Sechs Jahre Haft für Ponyhof-Chef

BONN.  Die Pferdeleidenschaft eines Mädchens hat ein ehemaliger Ponyhof-Betreiber schamlos ausgenutzt: Wegen schweren Kindesmissbrauchs muss der Mann nun hinter Gitter.

Das Bonner Landgericht verurteilte den 67 Jahre alten Wiederholungstäter am Mittwoch in einem zweiten Verfahren zu sechs Jahren Haft. Der Pferdezüchter und Reitlehrer gestand in diesem Prozess erstmals, in den Jahren 2004/2005 ein zwölfjähriges Mädchen wiederholt sexuell missbraucht und vergewaltigt zu haben.
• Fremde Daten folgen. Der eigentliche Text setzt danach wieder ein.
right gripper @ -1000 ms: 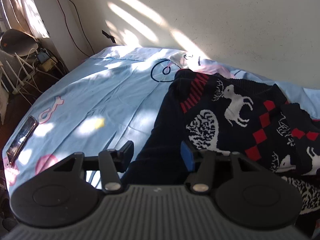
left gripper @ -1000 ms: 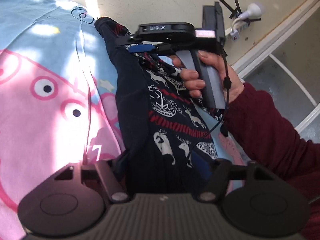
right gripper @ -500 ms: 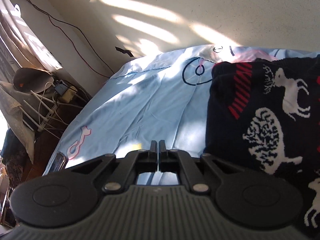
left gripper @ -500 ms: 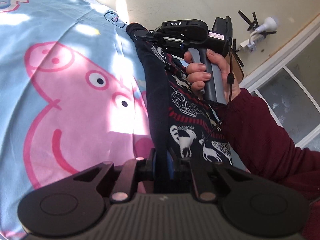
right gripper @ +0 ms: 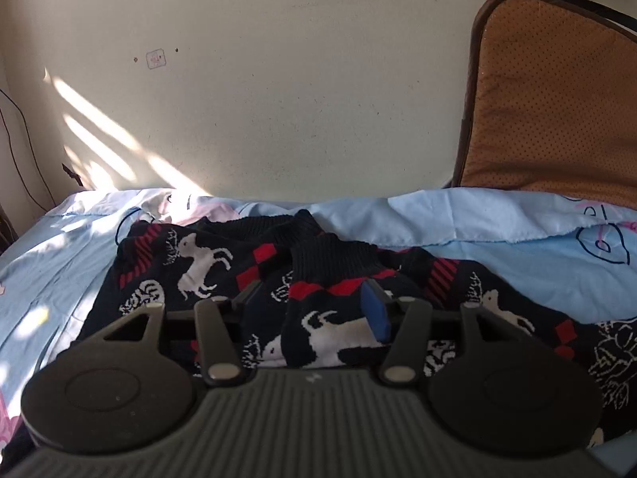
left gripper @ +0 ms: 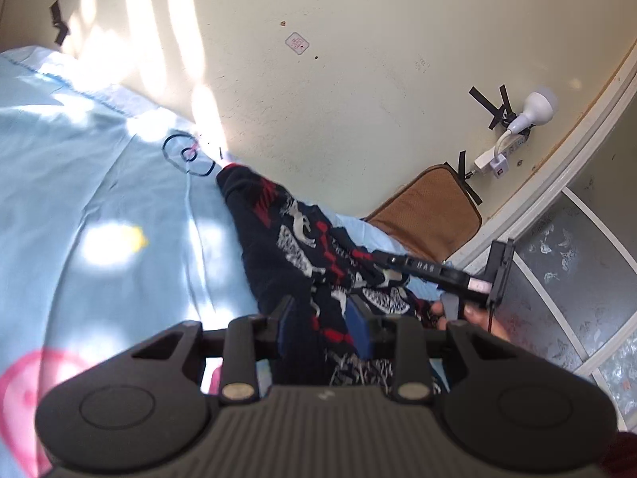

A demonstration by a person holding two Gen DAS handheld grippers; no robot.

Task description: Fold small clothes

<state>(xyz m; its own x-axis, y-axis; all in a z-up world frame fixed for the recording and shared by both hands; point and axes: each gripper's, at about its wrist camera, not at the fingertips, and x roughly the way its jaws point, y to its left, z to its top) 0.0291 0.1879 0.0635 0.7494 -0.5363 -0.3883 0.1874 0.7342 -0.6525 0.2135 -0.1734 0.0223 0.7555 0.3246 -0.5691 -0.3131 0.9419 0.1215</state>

In einem ersten Urteil hatte er im September 2011 sieben Jahre Haft bekommen. Der Bundesgerichtshof in Karlsruhe hatte das Urteil wegen Begründungsmängeln aufgehoben. Damals hatte der Angeklagte die Vorwürfe noch als "Sexmärchen" des Opfers abgetan und das Mädchen, das über zehn Stunden als Zeugin gehört werden musste, als Lügnerin beschimpft.
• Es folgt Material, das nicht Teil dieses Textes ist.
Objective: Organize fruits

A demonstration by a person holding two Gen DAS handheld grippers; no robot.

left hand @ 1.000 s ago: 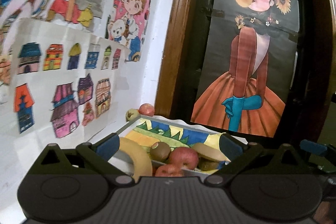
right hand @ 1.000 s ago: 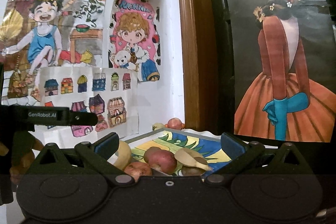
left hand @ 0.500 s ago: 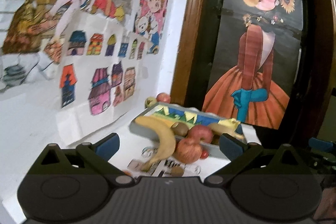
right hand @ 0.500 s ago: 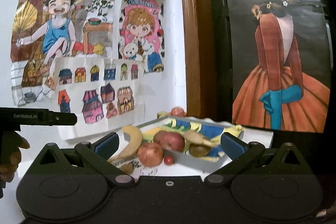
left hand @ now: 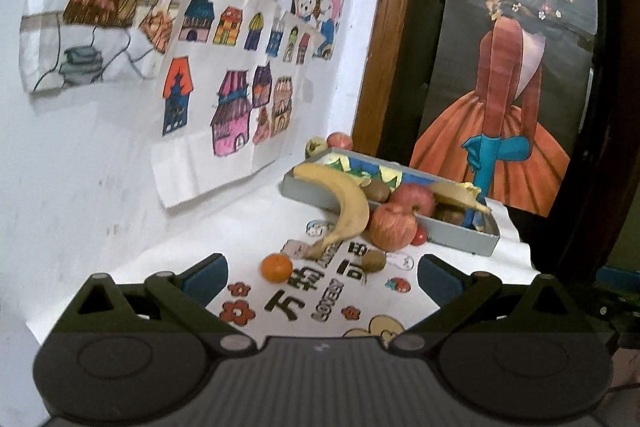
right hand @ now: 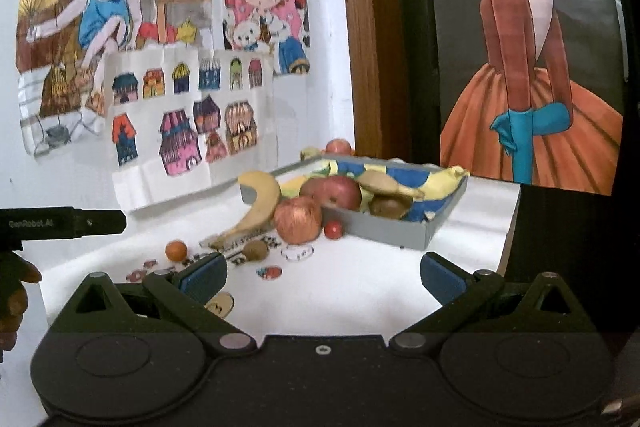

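Left wrist: orange point(left hand: 276, 267) lies ahead of open hand-held gripper point(left hand: 322, 273).

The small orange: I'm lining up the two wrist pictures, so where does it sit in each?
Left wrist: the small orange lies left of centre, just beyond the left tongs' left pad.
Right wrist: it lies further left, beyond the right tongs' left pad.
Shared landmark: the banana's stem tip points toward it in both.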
Im neu aufgerollten Prozess legte der Angeklagte ein Geständnis ab und bat sein Opfer um Entschuldigung. 6000 Euro Schmerzensgeld muss er an die heute 21-Jährige zahlen.
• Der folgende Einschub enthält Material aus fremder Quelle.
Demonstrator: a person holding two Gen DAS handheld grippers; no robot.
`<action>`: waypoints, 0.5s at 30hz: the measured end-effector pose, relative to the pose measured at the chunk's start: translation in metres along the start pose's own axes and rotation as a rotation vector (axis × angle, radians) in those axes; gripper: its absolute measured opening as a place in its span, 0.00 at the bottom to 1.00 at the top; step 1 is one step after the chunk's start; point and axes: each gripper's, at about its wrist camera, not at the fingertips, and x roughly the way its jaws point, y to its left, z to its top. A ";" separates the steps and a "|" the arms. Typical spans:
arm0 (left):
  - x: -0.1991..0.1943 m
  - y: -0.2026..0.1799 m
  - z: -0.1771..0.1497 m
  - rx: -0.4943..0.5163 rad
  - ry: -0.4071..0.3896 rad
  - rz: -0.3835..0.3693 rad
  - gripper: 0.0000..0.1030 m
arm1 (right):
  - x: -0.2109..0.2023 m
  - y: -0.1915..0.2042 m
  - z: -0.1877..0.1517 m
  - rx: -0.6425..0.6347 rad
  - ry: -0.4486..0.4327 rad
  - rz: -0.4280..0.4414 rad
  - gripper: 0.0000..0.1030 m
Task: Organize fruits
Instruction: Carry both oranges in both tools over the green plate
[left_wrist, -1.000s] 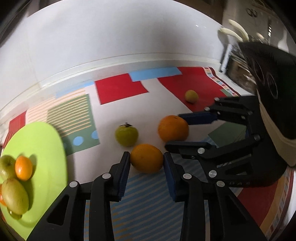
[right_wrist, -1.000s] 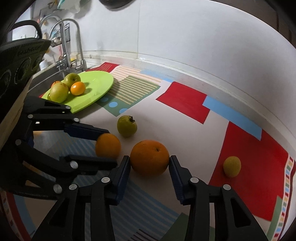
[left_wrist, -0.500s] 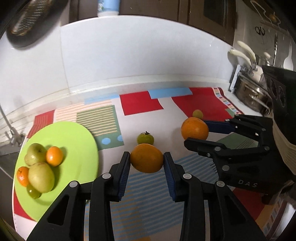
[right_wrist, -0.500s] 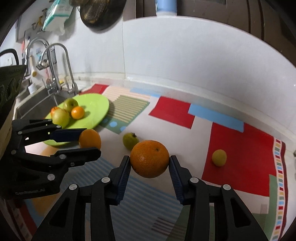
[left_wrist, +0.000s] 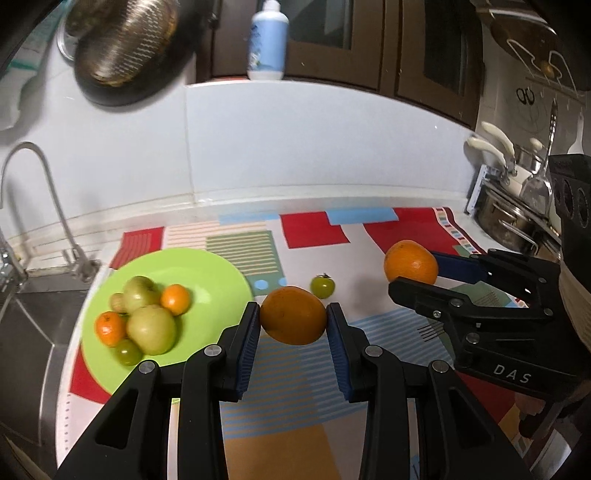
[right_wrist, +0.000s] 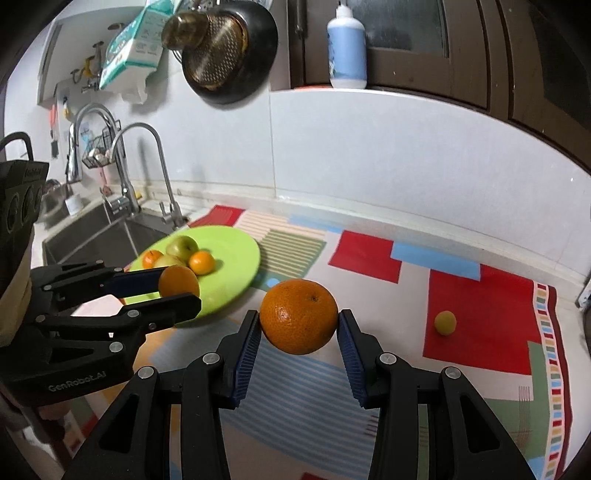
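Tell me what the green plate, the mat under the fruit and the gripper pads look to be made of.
Green plate: probably plastic or melamine; flat uniform lime colour, soft sheen.
Mat: likely printed fabric or vinyl; flat colour blocks and stripes, matte; cannot tell which.
Left gripper pads: seemingly blue rubber, finely ribbed, on black, probably plastic fingers.

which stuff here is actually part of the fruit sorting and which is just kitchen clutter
Part of the job:
- orange in the left gripper
- orange in the right gripper
- green plate with fruit on it
- small green fruit on the mat
- small yellow fruit on the mat

Just lying about:
- faucet
- hanging strainer
- bottle
- pots
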 end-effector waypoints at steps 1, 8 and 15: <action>-0.003 0.002 0.000 -0.003 -0.005 0.004 0.35 | -0.002 0.003 0.001 0.002 -0.006 0.001 0.42; -0.027 0.017 0.001 -0.023 -0.036 0.035 0.35 | -0.016 0.028 0.009 -0.007 -0.046 0.006 0.42; -0.045 0.039 0.005 -0.022 -0.059 0.054 0.35 | -0.019 0.052 0.017 0.010 -0.077 0.000 0.42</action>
Im Urteil hieß es, dass der Angeklagte die Pferdevernarrtheit des Mädchens schamlos für sich ausgenutzt habe. Das Kind hatte sich nicht gewehrt, aus Angst, dass der Angeklagte ihr das Pony, das er ihr geschenkt hatte, wieder wegnimmt. Damit hatte er auch immer gedroht, wenn sie sich sexuell verweigern wollte.